Post-apocalyptic New York

Thursday, August 1, 2024

Daughters of Shandong by Eve J. Chung

July 31, 2024

Daughters of Shandong by Eve J. Chung

The cultural revolution erupts in China in 1948, but in rural Shandong, the Ang family is living according to 10th century traditions and is more concerned about the lack of a male heir. The oldest son's wife produced only daughters, considered to be useless mouths to feed until they marry and leave. When the Communists take control of the country, the son and his parents flee, leaving his wife and their daughters behind at the family home, with little food and no money. When they are evicted, the mother and daughters decide to go to the city to try to find the rest of the family.

Based on the author's grandmother's story of fleeing China for Taiwan during the Cultural Revolution. The Chinese treated their girls like crap; they may still. And the mothers and grandmothers not only put up with it, they encouraged it. Not that the Chinese have a patent on treating daughters with disdain - my own parents weren't that crazy about having a daughter (I was the only one) and made it obvious that they much preferred my brothers, until they got old and then having a daughter to look after them was a good thing. Inspiring story but depressing at the same time.

Many thanks to NetGalley and the publisher for providing an eARC for review.

Cutting off a man's pigtail, considered to be a sign of the ruling or wealthy class, during the Cultural Revolution

Saturday, June 17, 2023

The Wind Knows My Name by Isabel Allende

June 14, 2023

The Wind Knows My Name by Isabel Allende

A Jewish refugee fleeing the Nazis, a girl and her father escaping El Salvador, and a child separated from her family at the U.S./Mexico border. These are all characters in Allende's latest book.

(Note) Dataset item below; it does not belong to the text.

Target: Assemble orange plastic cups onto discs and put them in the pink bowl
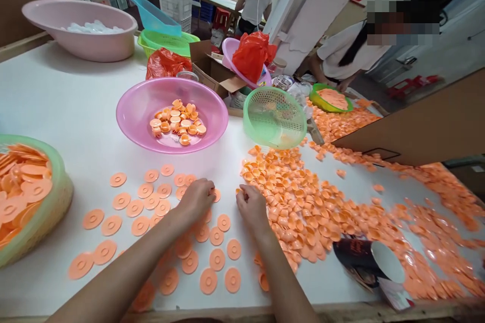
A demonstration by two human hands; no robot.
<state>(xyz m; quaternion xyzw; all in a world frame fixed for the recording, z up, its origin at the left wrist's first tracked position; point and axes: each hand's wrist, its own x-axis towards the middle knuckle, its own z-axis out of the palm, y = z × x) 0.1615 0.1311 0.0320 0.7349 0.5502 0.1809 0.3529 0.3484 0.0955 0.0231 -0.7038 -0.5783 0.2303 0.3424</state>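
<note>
My left hand [197, 201] is closed low over the table, fingers bent inward. An orange disc [217, 195] shows at its fingertips; whether the fingers grip it is hidden. Across a small gap, my right hand [252, 207] pinches a small orange cup-shaped piece [238, 191], mostly covered by the fingers. Flat orange discs with a raised ring, such as this disc [217, 259], lie spread beneath and around my left forearm. Beside my right hand is a heap of small orange cup-shaped pieces [299, 207]. Beyond both hands, a pink basin [131, 123] holds several joined orange pieces.
A green basket [62, 199] full of discs stands at the left. Behind are a green strainer [275, 116], a pale pink basin [91, 48] and a cardboard box [208, 70]. A dark mug [354, 257] lies sideways at right. A person [352, 48] works across the table.
</note>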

I love Isabel Allende's writing so was happy to receive an eARC of her latest novel. This one was all over the place, so it was hard to tell what the story was at first or how the various characters would come together. It almost read like a collection of short stories strung together by the threads of being a refugee and losing one's family. An important story, but my least favorite Allende book so far.

Many thanks to NetGalley and the publisher for providing an eARC for review. 

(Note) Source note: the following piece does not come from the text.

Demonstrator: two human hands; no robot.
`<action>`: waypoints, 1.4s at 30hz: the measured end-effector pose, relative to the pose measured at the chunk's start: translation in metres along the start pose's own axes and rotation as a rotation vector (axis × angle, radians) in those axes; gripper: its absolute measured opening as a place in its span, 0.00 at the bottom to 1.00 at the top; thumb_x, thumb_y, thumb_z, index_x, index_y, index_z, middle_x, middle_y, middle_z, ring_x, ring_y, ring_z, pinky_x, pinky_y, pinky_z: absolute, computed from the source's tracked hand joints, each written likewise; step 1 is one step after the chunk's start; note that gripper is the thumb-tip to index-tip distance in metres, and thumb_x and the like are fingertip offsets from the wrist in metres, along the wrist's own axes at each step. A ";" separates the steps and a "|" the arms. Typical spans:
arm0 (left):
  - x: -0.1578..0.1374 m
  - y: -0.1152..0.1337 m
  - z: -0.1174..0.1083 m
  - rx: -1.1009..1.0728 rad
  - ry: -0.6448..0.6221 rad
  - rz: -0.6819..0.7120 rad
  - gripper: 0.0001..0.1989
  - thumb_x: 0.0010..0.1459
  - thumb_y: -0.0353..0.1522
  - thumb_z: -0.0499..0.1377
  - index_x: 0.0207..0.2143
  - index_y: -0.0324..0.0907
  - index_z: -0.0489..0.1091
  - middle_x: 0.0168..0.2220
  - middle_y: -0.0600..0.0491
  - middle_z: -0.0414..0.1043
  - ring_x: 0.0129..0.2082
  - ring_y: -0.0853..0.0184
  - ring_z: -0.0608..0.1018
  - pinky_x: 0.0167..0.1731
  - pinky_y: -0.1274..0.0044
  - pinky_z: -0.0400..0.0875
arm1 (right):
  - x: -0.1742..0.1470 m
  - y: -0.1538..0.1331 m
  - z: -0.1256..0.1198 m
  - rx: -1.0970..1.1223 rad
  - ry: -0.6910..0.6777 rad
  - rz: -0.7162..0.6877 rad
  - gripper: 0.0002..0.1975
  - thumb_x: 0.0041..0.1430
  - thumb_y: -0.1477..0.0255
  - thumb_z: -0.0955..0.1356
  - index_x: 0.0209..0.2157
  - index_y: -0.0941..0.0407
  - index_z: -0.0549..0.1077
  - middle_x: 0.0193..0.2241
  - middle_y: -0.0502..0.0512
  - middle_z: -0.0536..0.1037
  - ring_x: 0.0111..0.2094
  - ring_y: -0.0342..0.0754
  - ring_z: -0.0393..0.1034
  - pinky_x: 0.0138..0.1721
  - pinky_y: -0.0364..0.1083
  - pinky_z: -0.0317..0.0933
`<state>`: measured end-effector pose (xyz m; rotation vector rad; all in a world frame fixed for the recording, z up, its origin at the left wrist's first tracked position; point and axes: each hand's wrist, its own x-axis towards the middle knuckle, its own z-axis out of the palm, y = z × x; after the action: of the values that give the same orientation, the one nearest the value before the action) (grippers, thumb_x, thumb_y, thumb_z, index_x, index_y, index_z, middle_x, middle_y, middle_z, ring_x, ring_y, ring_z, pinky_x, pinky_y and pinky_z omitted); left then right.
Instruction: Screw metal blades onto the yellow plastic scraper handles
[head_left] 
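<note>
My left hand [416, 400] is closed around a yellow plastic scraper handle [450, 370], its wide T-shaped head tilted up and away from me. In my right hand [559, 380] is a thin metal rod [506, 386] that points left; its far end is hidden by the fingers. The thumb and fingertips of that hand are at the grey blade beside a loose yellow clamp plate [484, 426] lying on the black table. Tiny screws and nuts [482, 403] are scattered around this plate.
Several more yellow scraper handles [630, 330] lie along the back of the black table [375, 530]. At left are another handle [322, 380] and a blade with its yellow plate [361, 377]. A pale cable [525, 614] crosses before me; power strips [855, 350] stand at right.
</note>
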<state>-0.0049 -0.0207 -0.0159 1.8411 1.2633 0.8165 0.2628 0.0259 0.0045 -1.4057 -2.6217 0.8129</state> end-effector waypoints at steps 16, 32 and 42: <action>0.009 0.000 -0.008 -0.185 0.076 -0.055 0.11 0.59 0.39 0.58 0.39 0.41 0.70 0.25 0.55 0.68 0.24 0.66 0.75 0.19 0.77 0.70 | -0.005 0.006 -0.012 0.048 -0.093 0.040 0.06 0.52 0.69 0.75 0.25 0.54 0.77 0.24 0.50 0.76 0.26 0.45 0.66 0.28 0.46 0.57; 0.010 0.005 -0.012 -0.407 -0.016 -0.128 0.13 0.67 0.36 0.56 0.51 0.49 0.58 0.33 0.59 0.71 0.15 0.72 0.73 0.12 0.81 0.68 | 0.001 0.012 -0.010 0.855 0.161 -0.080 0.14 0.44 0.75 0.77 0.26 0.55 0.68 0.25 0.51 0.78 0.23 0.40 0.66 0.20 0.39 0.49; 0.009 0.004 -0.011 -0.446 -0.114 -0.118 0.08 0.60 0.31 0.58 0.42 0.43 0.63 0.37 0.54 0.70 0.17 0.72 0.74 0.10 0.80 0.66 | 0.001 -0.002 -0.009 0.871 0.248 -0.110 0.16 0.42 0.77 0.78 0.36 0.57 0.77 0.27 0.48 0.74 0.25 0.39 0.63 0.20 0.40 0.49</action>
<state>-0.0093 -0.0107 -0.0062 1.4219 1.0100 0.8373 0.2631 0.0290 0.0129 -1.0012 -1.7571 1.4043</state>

Refugee children at the U.S./Mexico border

Monday, January 6, 2020

A Long Petal of the Sea by Isabel Allende


January 6, 2020

A Long Petal of the Sea by Isabel Allende

(I would have finished reading this yesterday on my commute to work (the library is open on Sunday) while I was on the CTA Blue Line train.  But there was a homeless man on the train who was sleeping across several seats, and when he stood up, he wasn't wearing any pants.  Yep, bare-ass naked.  There are cameras in the cars, and the CTA workers removed him from train at the next station.  But it was still pretty unnerving and I had a hard time concentrating.)

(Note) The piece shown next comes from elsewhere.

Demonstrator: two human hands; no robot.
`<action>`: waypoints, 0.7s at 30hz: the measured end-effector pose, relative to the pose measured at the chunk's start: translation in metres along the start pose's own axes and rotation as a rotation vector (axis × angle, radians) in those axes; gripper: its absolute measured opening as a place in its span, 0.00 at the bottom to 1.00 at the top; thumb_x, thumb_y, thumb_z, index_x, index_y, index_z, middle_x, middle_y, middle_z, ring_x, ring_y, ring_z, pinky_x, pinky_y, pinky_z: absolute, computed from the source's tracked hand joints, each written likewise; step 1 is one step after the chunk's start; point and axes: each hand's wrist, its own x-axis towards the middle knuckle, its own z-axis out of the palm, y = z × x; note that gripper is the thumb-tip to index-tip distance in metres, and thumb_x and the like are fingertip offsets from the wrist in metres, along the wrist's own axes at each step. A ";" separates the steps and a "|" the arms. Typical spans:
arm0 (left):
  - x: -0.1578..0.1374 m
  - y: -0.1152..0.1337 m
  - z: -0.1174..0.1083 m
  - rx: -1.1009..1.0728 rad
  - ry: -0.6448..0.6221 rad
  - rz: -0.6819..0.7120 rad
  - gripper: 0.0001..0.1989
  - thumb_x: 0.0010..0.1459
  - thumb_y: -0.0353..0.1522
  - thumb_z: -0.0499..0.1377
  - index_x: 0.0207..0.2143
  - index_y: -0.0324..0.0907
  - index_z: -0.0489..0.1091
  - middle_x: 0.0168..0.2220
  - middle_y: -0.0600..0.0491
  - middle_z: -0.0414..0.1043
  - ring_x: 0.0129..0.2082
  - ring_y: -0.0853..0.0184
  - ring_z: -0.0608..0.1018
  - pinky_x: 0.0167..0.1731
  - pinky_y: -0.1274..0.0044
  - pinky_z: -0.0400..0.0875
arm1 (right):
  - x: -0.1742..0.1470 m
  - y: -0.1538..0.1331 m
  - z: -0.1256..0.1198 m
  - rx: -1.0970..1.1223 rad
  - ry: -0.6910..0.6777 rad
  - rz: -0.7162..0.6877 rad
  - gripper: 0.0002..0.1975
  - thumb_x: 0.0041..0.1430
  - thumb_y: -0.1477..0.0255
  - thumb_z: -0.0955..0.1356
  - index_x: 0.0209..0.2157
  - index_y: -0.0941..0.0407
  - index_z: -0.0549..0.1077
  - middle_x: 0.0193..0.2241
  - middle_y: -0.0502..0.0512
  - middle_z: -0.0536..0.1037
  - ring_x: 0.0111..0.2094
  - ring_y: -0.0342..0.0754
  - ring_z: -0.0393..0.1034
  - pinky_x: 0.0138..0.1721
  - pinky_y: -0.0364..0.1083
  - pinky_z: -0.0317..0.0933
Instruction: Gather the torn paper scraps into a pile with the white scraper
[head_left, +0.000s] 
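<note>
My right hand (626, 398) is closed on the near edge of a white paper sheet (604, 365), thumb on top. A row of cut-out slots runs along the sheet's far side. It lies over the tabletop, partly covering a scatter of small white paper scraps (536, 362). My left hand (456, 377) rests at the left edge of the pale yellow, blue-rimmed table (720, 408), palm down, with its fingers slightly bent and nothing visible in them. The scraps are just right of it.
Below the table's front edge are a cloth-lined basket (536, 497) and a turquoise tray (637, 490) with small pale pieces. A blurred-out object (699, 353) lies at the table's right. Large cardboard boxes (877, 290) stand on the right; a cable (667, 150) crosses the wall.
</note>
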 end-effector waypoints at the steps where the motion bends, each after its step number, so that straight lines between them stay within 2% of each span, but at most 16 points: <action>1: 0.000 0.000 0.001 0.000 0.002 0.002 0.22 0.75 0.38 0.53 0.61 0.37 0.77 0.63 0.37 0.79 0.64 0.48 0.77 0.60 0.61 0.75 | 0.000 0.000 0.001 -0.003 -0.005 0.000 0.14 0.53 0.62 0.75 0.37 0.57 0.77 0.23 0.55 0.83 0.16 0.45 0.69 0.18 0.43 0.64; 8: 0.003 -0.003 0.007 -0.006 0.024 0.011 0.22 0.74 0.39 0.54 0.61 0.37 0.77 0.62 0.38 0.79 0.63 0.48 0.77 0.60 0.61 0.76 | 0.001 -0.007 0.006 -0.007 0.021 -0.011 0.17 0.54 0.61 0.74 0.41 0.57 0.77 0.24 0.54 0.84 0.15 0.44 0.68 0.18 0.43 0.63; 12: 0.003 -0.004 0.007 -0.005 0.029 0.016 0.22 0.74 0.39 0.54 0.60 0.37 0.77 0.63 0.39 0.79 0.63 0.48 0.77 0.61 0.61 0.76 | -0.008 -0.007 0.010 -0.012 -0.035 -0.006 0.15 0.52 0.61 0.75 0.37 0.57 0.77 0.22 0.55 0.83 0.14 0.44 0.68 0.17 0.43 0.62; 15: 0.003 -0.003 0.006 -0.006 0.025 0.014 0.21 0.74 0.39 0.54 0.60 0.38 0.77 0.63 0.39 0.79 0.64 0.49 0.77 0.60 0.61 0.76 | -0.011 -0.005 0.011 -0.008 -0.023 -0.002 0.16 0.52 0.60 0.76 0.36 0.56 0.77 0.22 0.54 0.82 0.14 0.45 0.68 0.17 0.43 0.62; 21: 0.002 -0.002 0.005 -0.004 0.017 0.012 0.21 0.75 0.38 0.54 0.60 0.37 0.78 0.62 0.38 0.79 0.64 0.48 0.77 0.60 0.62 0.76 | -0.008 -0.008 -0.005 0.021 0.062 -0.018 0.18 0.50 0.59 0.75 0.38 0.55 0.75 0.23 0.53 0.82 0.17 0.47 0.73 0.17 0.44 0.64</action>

In 1938, with war looming in Europe, Spain is in the middle of its own civil war.  Medical student Victor Dalmau and his family live in Barcelona, and Victor and his brother Guillem join the battle for independence, Victor as a medic and Guillem as a soldier.  When Franco’s forces overrun Barcelona, Guillem’s pregnant sweetheart Roser flees over the mountains to France, in the company of Victor's mother and one of Victor's friends.  At the instigation of Chilean poet Pablo Neruda, Victor and Roser marry and emigrate to Chile on board the Winnipeg, where they meet and become entangled with members of the aristocratic del Solar family.


I have read just about everything that Isabel Allende has written, including her nonfiction.  Her books are always extensively researched and gorgeously written, and A Long Petal of the Sea is no exception. The title of the book refers to Allende's native country of Chile.  There are loads of details about the Spanish Civil War, and then the revolution and dictatorship in Chile, maybe a little too much. But there are hidden historical details such as the refugee ship Winnipeg, organized by the Chilean government and the poet Pablo Neruda to bring Spanish refugees to Chile after Franco set himself up as a dictator in Spain.  The characters and the lives that Allende creates for them are wonderful.  Be advised that there is some brutality since the characters were living in brutal times.

Many thanks to Edelweiss and the publisher for providing an e-ARC in return for a review.